I must confess that one of my nits is the use by libertarians of the word “coercion” to mean “aggression.” I suspect this is a habit inherited from Ayn Rand’s repeated misuse of the term. Let’s get it straight: we libertarians oppose aggression, i.e. the so-called “initiation of force”, not force itself. To coerce is just to use force to make someone do something, to compel them. Coercion is just a type of use of force. Libertarianism is no more against coercion or force than it is against guns, which may be used for good, or evil.
Posted by Daniel McCarthy at July 7, 2006 12:17 AM
For once I have to disagree with Stephan Kinsella, who is right to point out that there can be legitimate, non-aggressive forms of coercion but who is wrong, I think, to suggest that the word is neutral. For the most part, it does (and has since long before Ayn Rand) imply something more than force applied in self-defense. The first definition given by Merriam-Webster’s on-line (for “coercing”) is “to restrain or dominate by force.” There are many times when libertarians would agree that restraint by force is necessary, but “dominate” is probably not a concept we would want connoted in the process.
The idea that coercion has something to do with state power goes back as far as the Latin forebear of the word — “coercitio” is the Roman term of art for “the infliction of summary punishment by a magistrate or other person in order to secure obedience to his will; also the right of doing so” (as per the Oxford Latin Dictionary). The fasces carried by the magistrates known as lictors were the symbol of the the state’s coercitio, which is more than just police power — it means the fundamental power of the state to enforce its will upon its citizens. The English word doesn’t have quite that meaning, of course, but does still bear the marks of its ancestry. I think we’re right to oppose it.
Dan, fair points. I can see the argument that the term coercion is not completely neutral and has largely negative connotations; and that maybe we generally should “oppose” it since it is generally unjust.
But my point is mainly that I think it is misused as a synonym for aggression. Coercion, as I see it, is a set that intersects with aggression. That is, while some coercion is aggression, not all coercive acts are aggressive (e.g., threatening to harm an aggressor unless he returns to his jail cell); and not all acts of aggression employ coercion (if you simply murder someone, you have not used the threat of force to get them to do anything–it’s not coercion, it’s just aggression).
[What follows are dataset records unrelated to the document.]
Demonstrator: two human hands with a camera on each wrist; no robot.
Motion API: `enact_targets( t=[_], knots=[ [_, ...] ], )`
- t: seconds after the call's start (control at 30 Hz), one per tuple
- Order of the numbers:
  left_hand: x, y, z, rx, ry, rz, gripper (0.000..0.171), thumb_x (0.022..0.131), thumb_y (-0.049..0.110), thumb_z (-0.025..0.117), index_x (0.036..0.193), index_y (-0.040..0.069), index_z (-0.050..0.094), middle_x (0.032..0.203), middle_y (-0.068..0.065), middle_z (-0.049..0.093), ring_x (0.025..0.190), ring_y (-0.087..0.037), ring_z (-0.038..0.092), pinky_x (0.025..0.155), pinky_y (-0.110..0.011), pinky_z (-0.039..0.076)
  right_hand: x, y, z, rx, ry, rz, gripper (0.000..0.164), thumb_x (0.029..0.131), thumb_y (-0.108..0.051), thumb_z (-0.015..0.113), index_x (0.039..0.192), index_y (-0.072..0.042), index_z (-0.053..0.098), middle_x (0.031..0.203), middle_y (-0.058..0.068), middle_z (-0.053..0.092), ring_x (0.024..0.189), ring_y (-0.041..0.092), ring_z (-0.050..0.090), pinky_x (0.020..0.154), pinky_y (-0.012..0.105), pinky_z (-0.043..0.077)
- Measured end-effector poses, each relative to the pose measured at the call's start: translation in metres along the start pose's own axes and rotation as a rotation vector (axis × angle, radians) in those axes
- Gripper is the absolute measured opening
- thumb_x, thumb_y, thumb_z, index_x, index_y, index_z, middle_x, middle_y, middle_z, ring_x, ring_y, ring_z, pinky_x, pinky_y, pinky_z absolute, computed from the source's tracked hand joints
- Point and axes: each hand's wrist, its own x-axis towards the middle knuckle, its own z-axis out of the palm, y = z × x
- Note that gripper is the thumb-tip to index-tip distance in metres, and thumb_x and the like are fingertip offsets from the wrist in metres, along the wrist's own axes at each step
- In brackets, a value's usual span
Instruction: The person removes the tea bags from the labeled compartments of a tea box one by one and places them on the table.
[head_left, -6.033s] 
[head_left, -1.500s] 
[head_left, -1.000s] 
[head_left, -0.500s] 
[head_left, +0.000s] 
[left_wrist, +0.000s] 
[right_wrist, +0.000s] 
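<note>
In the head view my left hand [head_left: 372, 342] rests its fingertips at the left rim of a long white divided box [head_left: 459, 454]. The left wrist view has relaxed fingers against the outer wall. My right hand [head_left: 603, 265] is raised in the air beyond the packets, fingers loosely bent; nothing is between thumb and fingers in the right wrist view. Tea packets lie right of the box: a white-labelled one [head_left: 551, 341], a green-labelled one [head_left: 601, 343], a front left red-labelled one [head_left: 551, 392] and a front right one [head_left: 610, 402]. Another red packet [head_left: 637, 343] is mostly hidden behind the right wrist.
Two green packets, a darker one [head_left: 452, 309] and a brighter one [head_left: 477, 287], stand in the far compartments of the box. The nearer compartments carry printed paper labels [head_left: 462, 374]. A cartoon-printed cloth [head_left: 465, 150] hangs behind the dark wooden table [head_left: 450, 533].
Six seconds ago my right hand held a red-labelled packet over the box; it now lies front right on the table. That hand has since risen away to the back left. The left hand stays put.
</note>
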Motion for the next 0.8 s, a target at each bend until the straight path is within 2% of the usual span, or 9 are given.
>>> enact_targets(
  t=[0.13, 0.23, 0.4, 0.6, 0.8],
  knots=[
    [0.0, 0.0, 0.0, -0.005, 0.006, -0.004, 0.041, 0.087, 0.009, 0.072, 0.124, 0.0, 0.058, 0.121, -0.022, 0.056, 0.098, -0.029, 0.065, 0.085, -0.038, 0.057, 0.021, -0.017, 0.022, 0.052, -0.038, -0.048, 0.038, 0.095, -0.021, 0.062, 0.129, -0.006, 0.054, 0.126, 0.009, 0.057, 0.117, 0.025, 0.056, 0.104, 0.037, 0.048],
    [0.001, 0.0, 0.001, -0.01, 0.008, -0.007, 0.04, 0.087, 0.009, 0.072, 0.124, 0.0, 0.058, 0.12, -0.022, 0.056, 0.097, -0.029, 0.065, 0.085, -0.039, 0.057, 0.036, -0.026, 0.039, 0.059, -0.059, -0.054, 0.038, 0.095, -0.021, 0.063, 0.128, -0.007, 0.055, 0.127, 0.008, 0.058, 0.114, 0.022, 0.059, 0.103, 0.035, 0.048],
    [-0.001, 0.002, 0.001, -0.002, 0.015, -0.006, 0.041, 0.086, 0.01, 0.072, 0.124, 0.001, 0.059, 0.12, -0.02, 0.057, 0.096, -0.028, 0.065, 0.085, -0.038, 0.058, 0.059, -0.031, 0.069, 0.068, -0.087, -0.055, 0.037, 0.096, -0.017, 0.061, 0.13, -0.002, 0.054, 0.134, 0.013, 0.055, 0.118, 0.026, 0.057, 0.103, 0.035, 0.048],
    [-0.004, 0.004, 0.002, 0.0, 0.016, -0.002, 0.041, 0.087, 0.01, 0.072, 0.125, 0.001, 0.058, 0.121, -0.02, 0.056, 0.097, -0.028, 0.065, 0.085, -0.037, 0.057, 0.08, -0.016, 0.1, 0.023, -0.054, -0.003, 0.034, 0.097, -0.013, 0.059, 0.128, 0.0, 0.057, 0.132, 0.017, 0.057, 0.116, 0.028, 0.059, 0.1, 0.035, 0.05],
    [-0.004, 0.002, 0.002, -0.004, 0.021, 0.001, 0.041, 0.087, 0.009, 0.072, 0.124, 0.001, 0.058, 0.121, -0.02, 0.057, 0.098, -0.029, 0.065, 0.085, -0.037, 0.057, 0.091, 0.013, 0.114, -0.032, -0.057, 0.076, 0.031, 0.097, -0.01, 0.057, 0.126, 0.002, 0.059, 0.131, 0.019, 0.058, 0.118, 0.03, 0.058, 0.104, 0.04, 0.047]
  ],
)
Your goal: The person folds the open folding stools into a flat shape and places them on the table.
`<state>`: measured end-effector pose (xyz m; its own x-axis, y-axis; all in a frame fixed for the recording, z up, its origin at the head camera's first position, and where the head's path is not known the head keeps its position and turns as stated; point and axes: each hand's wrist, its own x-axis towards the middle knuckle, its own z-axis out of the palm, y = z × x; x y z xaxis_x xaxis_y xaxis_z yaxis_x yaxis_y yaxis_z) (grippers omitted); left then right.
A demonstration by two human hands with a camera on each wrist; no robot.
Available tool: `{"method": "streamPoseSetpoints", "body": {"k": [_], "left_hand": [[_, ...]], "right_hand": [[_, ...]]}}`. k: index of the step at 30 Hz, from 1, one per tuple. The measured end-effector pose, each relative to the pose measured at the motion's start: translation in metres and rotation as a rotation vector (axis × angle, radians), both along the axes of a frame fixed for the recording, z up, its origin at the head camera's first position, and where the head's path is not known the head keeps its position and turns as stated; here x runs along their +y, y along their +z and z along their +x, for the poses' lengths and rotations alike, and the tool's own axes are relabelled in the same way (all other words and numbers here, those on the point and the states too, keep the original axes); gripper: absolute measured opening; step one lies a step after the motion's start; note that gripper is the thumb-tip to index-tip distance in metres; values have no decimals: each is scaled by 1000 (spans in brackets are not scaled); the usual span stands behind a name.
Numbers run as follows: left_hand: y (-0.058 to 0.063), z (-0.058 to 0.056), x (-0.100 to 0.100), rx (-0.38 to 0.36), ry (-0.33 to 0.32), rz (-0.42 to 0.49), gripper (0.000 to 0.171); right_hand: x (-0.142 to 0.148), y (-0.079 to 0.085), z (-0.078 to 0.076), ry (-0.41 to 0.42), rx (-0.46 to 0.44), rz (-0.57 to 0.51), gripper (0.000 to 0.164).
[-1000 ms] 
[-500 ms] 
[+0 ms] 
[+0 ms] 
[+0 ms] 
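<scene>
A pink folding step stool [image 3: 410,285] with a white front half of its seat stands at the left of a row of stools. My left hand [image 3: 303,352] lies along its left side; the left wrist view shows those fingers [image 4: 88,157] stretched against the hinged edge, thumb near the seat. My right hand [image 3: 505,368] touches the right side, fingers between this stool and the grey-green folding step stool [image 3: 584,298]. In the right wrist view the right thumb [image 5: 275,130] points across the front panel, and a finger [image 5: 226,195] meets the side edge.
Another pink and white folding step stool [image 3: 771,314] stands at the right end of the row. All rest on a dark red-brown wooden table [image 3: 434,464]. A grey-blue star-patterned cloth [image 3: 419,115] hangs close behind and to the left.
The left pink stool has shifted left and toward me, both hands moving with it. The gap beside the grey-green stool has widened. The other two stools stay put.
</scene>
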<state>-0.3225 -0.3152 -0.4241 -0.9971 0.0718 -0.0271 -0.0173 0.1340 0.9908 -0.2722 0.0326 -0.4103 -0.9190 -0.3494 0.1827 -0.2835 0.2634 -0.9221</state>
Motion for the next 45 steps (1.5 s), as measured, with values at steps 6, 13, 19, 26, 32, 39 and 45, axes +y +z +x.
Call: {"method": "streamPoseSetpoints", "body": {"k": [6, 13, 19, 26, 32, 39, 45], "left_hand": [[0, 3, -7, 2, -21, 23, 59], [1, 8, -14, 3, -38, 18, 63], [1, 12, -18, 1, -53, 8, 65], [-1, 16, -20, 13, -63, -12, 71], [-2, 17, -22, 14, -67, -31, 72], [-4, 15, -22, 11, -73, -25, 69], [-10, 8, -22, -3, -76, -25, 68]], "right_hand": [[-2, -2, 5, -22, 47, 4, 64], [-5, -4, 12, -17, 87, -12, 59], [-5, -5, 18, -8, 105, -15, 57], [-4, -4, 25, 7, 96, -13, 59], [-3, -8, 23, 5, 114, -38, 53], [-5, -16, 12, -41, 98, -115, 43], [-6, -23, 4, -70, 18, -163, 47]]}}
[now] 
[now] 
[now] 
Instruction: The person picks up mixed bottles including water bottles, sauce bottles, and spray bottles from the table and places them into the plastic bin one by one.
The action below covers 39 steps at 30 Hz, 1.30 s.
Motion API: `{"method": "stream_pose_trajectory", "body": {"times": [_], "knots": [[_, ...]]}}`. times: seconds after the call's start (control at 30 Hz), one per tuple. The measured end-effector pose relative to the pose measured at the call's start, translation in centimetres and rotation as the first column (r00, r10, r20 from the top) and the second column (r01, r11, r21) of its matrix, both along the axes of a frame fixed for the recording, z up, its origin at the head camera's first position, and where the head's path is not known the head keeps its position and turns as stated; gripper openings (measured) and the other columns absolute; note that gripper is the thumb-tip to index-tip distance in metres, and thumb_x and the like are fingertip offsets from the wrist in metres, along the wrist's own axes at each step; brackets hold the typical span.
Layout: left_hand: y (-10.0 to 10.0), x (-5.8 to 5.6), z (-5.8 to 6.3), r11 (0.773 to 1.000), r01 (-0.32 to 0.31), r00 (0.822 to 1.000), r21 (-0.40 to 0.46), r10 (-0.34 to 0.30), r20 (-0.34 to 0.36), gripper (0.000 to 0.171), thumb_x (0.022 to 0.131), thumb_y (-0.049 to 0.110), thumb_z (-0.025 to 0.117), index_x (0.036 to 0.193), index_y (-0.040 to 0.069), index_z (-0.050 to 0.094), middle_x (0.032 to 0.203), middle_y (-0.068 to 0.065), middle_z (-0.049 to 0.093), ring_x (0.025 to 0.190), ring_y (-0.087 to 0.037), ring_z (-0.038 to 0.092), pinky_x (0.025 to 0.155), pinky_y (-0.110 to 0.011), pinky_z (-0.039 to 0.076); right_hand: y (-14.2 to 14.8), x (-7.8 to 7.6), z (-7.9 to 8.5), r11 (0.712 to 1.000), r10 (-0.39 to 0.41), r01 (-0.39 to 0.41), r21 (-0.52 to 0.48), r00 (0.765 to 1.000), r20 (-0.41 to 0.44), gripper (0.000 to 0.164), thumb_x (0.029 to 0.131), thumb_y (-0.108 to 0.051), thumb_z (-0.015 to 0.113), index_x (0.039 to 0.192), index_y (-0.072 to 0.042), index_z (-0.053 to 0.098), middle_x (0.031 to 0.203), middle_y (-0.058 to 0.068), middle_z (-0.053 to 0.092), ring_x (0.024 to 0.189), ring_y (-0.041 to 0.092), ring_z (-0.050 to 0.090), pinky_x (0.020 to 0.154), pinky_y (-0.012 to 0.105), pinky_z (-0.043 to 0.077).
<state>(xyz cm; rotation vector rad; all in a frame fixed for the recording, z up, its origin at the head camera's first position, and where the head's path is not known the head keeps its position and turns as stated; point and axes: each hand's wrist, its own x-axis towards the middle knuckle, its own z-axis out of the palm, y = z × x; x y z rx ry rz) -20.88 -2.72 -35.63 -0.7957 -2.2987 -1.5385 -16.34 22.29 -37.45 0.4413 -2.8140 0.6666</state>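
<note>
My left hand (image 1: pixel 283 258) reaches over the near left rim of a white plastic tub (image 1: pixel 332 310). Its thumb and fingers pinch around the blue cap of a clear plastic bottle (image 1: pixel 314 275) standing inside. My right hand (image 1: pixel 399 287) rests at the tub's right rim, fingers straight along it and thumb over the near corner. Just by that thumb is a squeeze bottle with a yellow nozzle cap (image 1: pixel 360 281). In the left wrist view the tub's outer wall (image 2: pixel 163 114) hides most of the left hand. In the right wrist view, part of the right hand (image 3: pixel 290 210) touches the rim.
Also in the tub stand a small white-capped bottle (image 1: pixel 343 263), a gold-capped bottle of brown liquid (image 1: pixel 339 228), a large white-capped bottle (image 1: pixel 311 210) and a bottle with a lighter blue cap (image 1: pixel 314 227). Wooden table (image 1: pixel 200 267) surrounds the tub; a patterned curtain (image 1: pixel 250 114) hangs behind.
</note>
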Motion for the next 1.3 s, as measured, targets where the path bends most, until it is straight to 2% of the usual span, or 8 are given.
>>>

Therefore, I think the use of coercion is yet another in a long string of libertarian imprecision and lack of rigor in defining terms. It’s symptomatic of the tendency to over-rely on the use of metaphors and liberal-arts type language.
Update: Roderick Long also distinguishes between legitimate and aggressive coercion in his article Punishment vs. Restitution: A Formulation.
Update: Another thing that irks me is when people initial-cap the word Libertarian, when referring to the political philosophy. I capitalize it only when referring to a member of the Libertarian Party (which I am not). But for my political philosophy, I call it small-l libertarian; I don’t capitalize it just as people don’t capitalist anarchist.